◆ **Directions for this task**
Down to the last line, repeat the data below exactly.

┌──

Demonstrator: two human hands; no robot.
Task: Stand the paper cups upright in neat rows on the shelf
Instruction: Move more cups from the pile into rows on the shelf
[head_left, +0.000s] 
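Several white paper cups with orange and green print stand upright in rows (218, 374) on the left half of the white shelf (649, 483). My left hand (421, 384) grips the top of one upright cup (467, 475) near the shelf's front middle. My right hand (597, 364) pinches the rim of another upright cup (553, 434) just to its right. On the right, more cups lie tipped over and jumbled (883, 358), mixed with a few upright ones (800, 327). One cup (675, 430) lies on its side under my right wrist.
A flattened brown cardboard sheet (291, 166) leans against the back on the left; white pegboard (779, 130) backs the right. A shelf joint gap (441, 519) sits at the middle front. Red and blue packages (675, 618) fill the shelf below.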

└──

◆ **Task result**
Demonstrator: two human hands; no robot.
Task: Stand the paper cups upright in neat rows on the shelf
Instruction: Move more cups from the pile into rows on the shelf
[head_left, +0.000s] 
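Several white paper cups with orange and green print stand upright in rows (218, 374) on the left half of the white shelf (649, 483). My left hand (421, 384) grips the top of one upright cup (467, 475) near the shelf's front middle. My right hand (597, 364) pinches the rim of another upright cup (553, 434) just to its right. On the right, more cups lie tipped over and jumbled (883, 358), mixed with a few upright ones (800, 327). One cup (675, 430) lies on its side under my right wrist.
A flattened brown cardboard sheet (291, 166) leans against the back on the left; white pegboard (779, 130) backs the right. A shelf joint gap (441, 519) sits at the middle front. Red and blue packages (675, 618) fill the shelf below.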

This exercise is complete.